Financial Institutions and Private Equity Investors Seek Objectives from Minister of Finance's Mid-Year Assessment of Budget
In the heart of West Africa, Ghana is making significant strides towards fostering a conducive environment for economic growth and development. On July 24th, Dr. Ato Forson, the Ghanaian Minister of Finance, is scheduled to deliver the mid-year budget review, a pivotal moment that promises to reshape the nation's investment landscape.
The review, with a focus on macroeconomic stability, regulatory reforms, and promoting domestic capital investment, aims to consolidate fiscal discipline, enhance regulatory frameworks for better capital flow management, and stimulate domestic investment through infrastructure development and supportive economic policies.
One of the key areas of focus is the implementation of the Limited Partnerships (LP) Act, which provides a familiar and robust legal framework for private equity and venture capital fund structures, aligning Ghana with international best practices. Having an LP option under the Office of the Registrar of Companies will make Ghana a more competitive jurisdiction for private equity funds.
For macroeconomic stability, the government has reported significant progress. A reduction in total public debt by GH¢113.7 billion has lowered the debt-to-GDP ratio from 61.8% to 43.8%. Maintained unchanged projections for GDP growth at 4%, non-oil GDP growth at 4.8%, and end-year inflation at 11.9% underscore the government's commitment to fiscal discipline.
Regarding regulatory and policy reforms that support domestic capital allocation, the government has implemented robust budget and public financial management reforms. The Ghana Electronic Procurement System (GHANEPS) was fully integrated with the Ghana Integrated Financial Management Information System (GIFMIS), enhancing transparency and efficiency in public procurement and spending. Adjustment of electricity tariffs and tighter monetary policy were also key reforms to stabilize the economy.
To promote domestic capital investment opportunities and enterprise growth, the government is focusing on boosting revenue generation and completing critical infrastructure projects to create an enabling environment for private sector expansion. Emphasis is placed on sustaining early positive economic signs to unlock widespread opportunities for domestic investors and enterprises.
The formalization of more businesses and the growth of existing ones through the 24-hour Economy and industrialization will widen the tax net, capturing more economic activity. The priority areas for private equity capital investors and institutional investor trustees include macroeconomic stability, regulatory and policy reforms for domestic capital allocation, and industrialization initiatives.
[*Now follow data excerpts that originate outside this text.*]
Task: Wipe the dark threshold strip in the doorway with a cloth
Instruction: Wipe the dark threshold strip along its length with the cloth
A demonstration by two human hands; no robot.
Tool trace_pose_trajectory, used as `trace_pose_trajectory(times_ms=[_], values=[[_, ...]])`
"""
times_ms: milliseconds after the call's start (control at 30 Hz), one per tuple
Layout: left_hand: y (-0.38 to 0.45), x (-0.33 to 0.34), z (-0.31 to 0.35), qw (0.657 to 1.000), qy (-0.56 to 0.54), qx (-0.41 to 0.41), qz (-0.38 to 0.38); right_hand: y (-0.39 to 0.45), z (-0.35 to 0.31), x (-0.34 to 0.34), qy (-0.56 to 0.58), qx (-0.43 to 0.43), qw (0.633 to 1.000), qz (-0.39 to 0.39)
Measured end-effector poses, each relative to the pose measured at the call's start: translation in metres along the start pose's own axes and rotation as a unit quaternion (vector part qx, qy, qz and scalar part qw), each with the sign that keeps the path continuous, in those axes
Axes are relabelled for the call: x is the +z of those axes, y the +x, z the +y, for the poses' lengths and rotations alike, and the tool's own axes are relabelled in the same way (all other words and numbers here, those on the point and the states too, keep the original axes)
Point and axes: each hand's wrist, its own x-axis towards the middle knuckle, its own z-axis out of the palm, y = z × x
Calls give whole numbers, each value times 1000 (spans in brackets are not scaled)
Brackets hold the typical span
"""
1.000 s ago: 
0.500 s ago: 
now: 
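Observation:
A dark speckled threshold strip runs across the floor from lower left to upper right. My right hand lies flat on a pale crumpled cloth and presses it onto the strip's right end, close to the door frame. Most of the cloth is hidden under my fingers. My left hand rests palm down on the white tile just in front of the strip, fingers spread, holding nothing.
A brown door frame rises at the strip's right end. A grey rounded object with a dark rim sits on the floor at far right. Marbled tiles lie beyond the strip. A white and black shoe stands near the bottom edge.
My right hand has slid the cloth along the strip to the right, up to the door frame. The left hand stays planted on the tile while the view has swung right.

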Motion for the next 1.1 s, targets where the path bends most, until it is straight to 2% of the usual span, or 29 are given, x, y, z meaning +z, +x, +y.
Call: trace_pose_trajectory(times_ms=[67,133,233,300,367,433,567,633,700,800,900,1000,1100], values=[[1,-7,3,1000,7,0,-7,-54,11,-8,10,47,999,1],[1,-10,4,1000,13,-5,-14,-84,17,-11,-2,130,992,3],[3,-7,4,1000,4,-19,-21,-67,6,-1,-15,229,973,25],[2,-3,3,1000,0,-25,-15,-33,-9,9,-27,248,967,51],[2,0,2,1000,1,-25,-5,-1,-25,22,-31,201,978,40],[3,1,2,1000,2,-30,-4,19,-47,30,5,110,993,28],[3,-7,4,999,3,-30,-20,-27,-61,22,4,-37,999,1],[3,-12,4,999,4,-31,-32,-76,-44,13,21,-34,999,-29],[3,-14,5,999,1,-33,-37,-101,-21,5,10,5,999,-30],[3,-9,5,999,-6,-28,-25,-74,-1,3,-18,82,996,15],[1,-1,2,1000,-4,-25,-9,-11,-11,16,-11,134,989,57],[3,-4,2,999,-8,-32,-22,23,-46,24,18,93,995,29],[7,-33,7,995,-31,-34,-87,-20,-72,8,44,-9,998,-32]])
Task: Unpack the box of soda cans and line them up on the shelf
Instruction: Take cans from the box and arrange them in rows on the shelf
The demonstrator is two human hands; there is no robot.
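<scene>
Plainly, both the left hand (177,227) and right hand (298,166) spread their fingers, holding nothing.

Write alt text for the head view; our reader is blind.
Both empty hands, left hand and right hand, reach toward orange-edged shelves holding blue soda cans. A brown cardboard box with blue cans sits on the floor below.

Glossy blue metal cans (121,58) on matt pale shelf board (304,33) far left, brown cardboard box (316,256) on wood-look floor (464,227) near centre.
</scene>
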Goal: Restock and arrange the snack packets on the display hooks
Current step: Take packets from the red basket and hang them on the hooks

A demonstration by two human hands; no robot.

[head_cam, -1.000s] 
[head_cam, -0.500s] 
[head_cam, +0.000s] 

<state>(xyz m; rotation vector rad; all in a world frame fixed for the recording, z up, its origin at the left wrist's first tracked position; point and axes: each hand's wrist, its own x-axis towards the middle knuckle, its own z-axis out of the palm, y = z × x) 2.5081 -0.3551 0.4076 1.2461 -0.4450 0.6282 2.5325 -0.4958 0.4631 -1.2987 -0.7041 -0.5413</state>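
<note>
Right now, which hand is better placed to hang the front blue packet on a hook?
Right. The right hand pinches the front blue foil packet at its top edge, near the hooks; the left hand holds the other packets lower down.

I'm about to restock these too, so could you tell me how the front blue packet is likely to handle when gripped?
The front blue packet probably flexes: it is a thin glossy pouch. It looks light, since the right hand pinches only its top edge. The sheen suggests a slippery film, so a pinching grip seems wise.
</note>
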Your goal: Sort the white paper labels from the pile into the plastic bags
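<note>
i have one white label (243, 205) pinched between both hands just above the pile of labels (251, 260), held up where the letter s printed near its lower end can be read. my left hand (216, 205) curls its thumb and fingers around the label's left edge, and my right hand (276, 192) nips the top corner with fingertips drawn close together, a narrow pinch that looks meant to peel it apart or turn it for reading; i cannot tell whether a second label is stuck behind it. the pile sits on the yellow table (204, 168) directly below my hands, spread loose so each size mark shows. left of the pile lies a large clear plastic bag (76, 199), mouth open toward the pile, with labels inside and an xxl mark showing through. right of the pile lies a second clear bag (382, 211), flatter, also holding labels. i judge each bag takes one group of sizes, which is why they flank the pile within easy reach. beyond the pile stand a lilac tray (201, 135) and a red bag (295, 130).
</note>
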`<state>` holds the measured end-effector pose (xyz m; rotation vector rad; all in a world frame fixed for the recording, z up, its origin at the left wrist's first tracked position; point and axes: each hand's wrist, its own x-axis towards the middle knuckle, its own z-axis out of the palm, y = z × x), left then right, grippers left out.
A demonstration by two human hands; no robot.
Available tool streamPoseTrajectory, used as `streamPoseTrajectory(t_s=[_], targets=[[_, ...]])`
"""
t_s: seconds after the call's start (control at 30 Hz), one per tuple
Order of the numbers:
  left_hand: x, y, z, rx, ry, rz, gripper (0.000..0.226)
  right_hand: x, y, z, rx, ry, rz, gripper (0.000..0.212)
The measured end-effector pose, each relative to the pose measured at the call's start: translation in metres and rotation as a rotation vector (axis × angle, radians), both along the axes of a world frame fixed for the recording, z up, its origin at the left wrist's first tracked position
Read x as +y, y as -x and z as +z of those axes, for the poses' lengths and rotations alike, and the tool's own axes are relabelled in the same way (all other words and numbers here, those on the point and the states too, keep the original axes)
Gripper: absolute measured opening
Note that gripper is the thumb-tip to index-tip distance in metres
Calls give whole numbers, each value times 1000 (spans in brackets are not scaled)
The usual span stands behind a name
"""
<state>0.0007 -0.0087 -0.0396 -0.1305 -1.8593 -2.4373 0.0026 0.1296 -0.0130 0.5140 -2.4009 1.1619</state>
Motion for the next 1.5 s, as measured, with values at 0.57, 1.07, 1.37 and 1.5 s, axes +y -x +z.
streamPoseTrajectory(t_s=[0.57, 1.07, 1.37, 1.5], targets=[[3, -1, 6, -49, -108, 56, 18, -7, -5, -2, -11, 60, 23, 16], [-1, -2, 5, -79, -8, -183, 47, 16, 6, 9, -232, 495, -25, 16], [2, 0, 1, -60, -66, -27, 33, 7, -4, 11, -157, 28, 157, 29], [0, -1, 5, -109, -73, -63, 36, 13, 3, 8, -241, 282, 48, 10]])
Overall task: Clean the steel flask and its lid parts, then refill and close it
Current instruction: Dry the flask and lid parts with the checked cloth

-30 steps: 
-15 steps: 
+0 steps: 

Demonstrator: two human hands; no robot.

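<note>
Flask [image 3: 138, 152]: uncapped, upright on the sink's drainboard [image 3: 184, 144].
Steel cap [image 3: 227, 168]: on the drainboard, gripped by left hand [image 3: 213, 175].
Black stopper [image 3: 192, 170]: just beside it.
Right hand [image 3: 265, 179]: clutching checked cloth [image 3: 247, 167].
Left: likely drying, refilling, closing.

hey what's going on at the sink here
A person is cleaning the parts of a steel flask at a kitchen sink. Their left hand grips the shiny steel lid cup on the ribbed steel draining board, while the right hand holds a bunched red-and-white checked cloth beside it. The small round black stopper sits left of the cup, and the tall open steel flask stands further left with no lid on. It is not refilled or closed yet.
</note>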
Stakeholders such as institutional trustees and private equity investors have highlighted expectations for the budget to reinforce macroeconomic stability, implement regulatory reforms facilitating domestic capital allocation, and promote investment opportunities to catalyze enterprise growth.
The National Pensions Regulatory Authority (NPRA) has reaffirmed guidelines and reporting requirements for pension funds, aiming for a 5% allocation to alternative investments like private equity and venture capital by 2026. This could unlock over GH¢5 billion, shifting pension funds from primarily passive, short-term government debt instruments to long-term, growth-oriented private sector investments.
Private equity capital investors and institutional investor trustees are focusing on specific policy announcements in the review, such as tax incentives, discounted night-time electricity tariffs, and streamlined regulatory processes being proposed for businesses adopting 24/7 operations as part of the 24-hour Economy policy.
By directing a small percentage of pension funds into private enterprises, the budget will facilitate the growth of key sector businesses, increasing their profitability and corporate income tax contributions. This, in turn, will create decent, sustainable jobs across various sectors, contributing to Ghana's economic growth and development.
In summary, Ghana’s mid-year budget review aims to consolidate fiscal discipline, enhance regulatory frameworks for better capital flow management, and stimulate domestic investment through infrastructure development and supportive economic policies without requesting supplementary funding. The upcoming review is a promising step towards transforming Ghana into a hub for private equity and venture capital investments, aligning with international best practices and fostering sustainable economic growth.
- Dr. Ato Forson, Ghana's Minister of Finance, aims to reshape the nation's investment landscape by focusing on macroeconomic stability, regulatory reforms, and promoting domestic capital investment.
- The government's initiative to implement the Limited Partnerships (LP) Act will make Ghana a more competitive jurisdiction for private equity funds, aligning with international best practices in wealth-management.
- Private equity capital investors and institutional investor trustees have highlighted expectations for the budget to reinforce macroeconomic stability, implement regulatory reforms facilitating domestic capital allocation, and promote investment opportunities to catalyze enterprise growth.
- By directing a small percentage of pension funds into private enterprises, the budget will facilitate the growth of key sector businesses, contributing to Ghana’s economic growth and development, and creating decent, sustainable jobs across various sectors.